## Exercise
The expected output is the full data, repeated exactly, without pictures.

## Dataset section
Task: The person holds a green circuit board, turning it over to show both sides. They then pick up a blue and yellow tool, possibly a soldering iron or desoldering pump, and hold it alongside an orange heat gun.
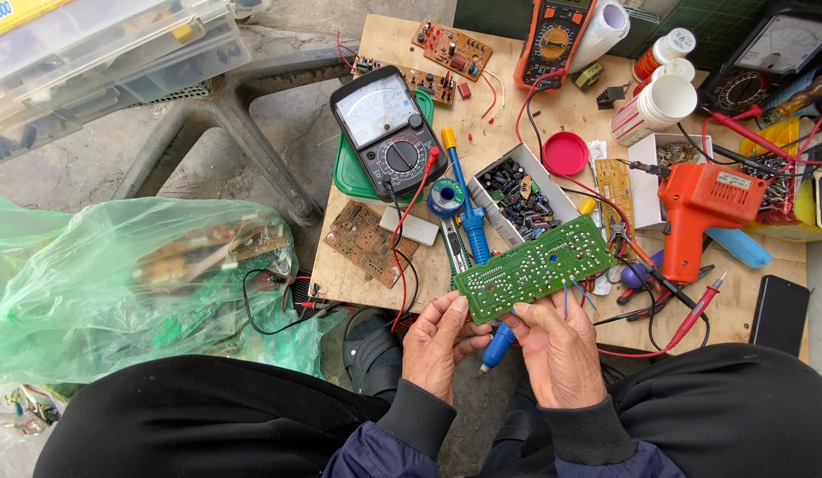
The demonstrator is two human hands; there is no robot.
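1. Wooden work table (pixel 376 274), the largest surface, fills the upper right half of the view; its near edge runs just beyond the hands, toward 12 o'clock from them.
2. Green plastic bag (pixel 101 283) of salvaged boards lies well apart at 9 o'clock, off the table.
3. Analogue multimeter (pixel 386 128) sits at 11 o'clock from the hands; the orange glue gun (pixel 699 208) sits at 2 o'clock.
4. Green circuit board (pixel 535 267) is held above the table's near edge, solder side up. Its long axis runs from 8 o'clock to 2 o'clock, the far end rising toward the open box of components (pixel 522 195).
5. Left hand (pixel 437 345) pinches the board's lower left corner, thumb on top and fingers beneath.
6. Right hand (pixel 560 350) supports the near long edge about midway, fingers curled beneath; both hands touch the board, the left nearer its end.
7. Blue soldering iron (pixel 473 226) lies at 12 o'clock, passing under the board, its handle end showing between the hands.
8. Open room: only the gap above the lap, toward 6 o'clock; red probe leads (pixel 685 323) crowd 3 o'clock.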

## Response to the task
Task: The person holds a green circuit board, turning it over to show both sides. They then pick up a blue and yellow tool, possibly a soldering iron or desoldering pump, and hold it alongside an orange heat gun.
The demonstrator is two human hands; there is no robot.
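1. Wooden work table (pixel 376 274), the largest surface, fills the upper right half of the view; its near edge runs just beyond the hands, toward 12 o'clock from them.
2. Green plastic bag (pixel 101 283) of salvaged boards lies well apart at 9 o'clock, off the table.
3. Analogue multimeter (pixel 386 128) sits at 11 o'clock from the hands; the orange glue gun (pixel 699 208) sits at 2 o'clock.
4. Green circuit board (pixel 535 267) is held above the table's near edge, solder side up. Its long axis runs from 8 o'clock to 2 o'clock, the far end rising toward the open box of components (pixel 522 195).
5. Left hand (pixel 437 345) pinches the board's lower left corner, thumb on top and fingers beneath.
6. Right hand (pixel 560 350) supports the near long edge about midway, fingers curled beneath; both hands touch the board, the left nearer its end.
7. Blue soldering iron (pixel 473 226) lies at 12 o'clock, passing under the board, its handle end showing between the hands.
8. Open room: only the gap above the lap, toward 6 o'clock; red probe leads (pixel 685 323) crowd 3 o'clock.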

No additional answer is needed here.